Most if not all AWS services are really just HTTP APIs. A Lambda invocation is really just a POST to a public AWS endpoint. You can absolutely come up with login flows that obtain a set of temporary STS credentials that are only allowed to invoke your "API" function. (Agreed this is not most workloads)


Completely agree. What also irks me is the corpspeak sleigh of hand, where the problem of maintaining your infrastructure is “solved” by using AWS Lambda. It’s not solved, you’re just paying some AWS contractors to do it for you and you assume it’ll be alright.


> It’s not solved, you’re just paying some AWS contractors to do it for you and you assume it’ll be alright.

In as much as maintaining infrastructure can ever be 'solved', doesn't paying someone else who does a good job of it to provide you with the infra count as solving the problem? Otherwise you'd be down the mines picking ore out of the ground so you can build your chips right, rather than relying on intel/AMD to do it for you and assuming it'll be alright.


The problem arises when the infra providers’ setup stops being aligned with yours. Which, given a small organization and a long enough period of time, is guaranteed to happen.

The question is then: is it just cheaper in the long run to deal with the hassle of your own infra (we are still talking about the cloud, btw, the thing that supposedly already solved it) or would it be ok to follow the practices and changes in the providers offering?


There wasn't any mention of cost, so you're making a big assumption here. I imagine the caching layer would significantly reduce the Lambda calls.


I run the News Sniffer[1] project which has to parse BBC News pages and I knew about this rollout a few weeks ago when the HTML all changed format completely and my parsers broke.

As a side note, the new HTML is way more complicated and much harder to parse than before - I know the aim isn't to help parsing for content, but I was still saddened to see how it's ended up (a bit of a mess imo - hard to distinguish actual article content from other things).

If anyone knows a reliable and public way to access the content before the "web rendering" layer, that'd be very handy!

[1] https://www.newssniffer.co.uk


The BBC was huge on semantic web and rdf a few years ago. When you start using React and using the tools and techniques common with React or even just composing your site follow today’s common methods the semantic web is extremely difficult, especially with elements being created at runtime in the browser adhoc.

It’s kind of where we started in the early 2000s and gone full circle. CSS was created to remove the intended style of the site being crafted by the structure of the content. We now have CSS frameworks that dictate how you define the content for layout to take effect.

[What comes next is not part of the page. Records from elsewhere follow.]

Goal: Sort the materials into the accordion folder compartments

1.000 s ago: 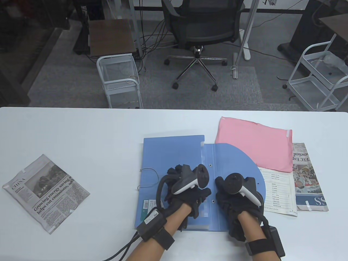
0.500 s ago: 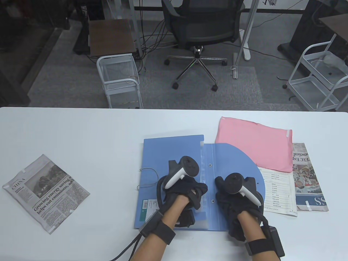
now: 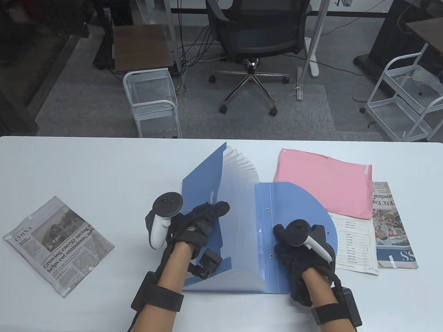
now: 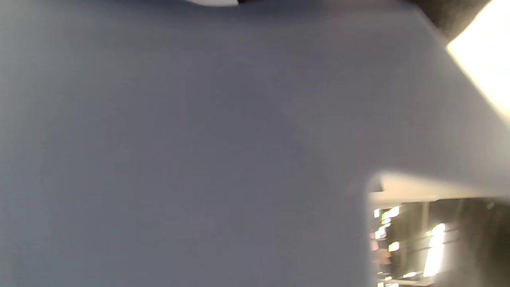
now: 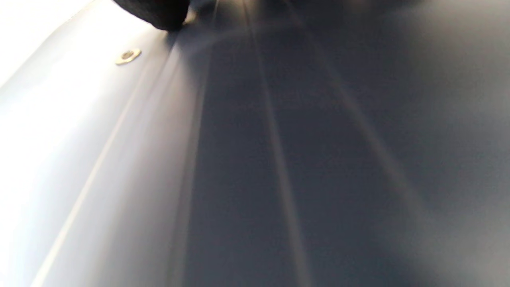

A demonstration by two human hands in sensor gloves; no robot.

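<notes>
The blue accordion folder (image 3: 242, 221) lies mid-table with its translucent pleats fanned open. My left hand (image 3: 204, 221) grips the folder's front cover (image 3: 204, 180) and holds it raised and tilted to the left. The left wrist view shows only that cover (image 4: 199, 139), close and blurred. My right hand (image 3: 294, 256) rests flat on the rounded blue flap (image 3: 294, 204) and presses it to the table. The right wrist view shows the flap (image 5: 279, 159), a rivet (image 5: 127, 55) and a gloved fingertip (image 5: 155, 12). The materials are a folded newspaper (image 3: 59, 245) at left, and at right a pink folder (image 3: 325, 183), a printed white sheet (image 3: 353, 242) and another newspaper (image 3: 391, 224).
The white table (image 3: 104, 166) has bare room at back left and front left. The pink folder overlaps the flap's far right edge and the stack beneath it. An office chair (image 3: 256, 41) and wire carts (image 3: 152, 100) stand on the floor beyond the table's far edge.
My left hand has swung left and up with the front cover, taking the folder from closed flat to open with its pleats fanned. My right hand has stayed on the flap.
</notes>
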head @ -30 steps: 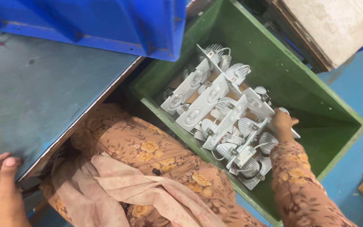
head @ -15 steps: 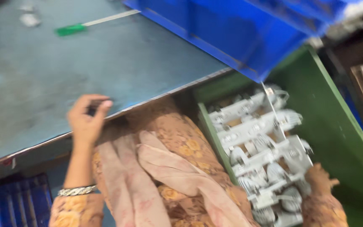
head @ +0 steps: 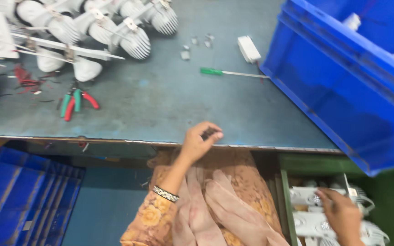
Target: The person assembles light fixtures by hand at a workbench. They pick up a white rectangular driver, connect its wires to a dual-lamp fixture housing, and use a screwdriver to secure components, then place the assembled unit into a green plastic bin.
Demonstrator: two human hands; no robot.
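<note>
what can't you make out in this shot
- Small dark thing in left hand, head view: fingers curl over it, kind unclear.
- Right hand grip on white fixtures: motion blur.
- Blue crate contents: wall and frame edge hide them.
- Small parts: too small.

This is looking like a small assembly workshop for light fittings. White ribbed lamp housings [head: 135, 43] are lying in rows at the upper left of the frame on a worn grey-blue desk [head: 160, 100]. Red and green pliers [head: 75, 103] are resting at left centre, and a green-handled screwdriver [head: 231, 72] is lying near the top centre. A big blue plastic crate [head: 343, 86] is filling the right side, while a green bin [head: 391, 200] at the lower right is holding more white fittings [head: 306, 197].
</note>
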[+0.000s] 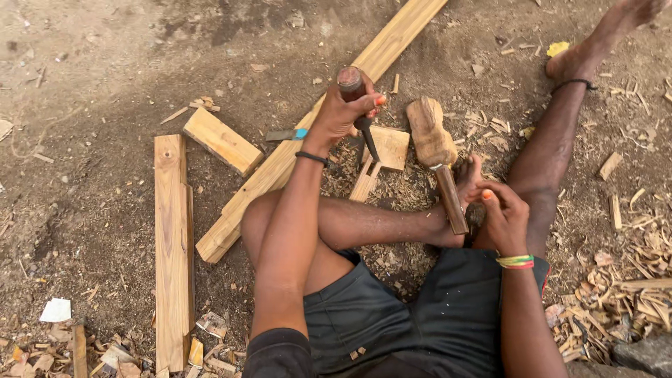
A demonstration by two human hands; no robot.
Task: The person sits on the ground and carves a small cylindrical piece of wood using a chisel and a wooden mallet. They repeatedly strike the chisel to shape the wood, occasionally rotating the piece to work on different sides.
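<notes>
— What is the left hand (344, 112) doing?

— It is wrapped tight round the handle of a chisel (357, 112), which stands nearly upright with its blade down on a small wooden workpiece (381, 157). That block lies among the shavings just right of the long plank (315, 129), close against it.

— And the right hand (502, 217)?

— Its fingers are curled shut, resting at the lower end of a wooden mallet (437, 157). Whether it truly grips the handle I cannot tell. The mallet's head lies just right of the workpiece, its handle slanting away from the long plank toward the person's bent leg.

— What else is near the long plank?

— A short board (222, 140) just to its left, and farther left a longer notched piece (173, 245), well apart from the workpiece. A small tool with a blue band (288, 134) rests against the plank's left edge.
</notes>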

Is CSS Garden still even a thing these days?


If they have a mobile app, often looking at the requests that it makes can be enlightening, and the same story if the have a mobile version of the site, as it tends to have less "fluff" and more content

I also know they have a moderately public Nitro API for their media programming (the iPlayer offerings) so it's possible they have a similar one for their web content


You may find the amp pages slightly easier to scrape.

i.e. This: https://www.bbc.co.uk/news/amp/health-54795657 vs This: https://www.bbc.co.uk/news/health-54795657

I'm working on a similar thing at moment (BBC html -> markdown) so also exploring the best way to do it.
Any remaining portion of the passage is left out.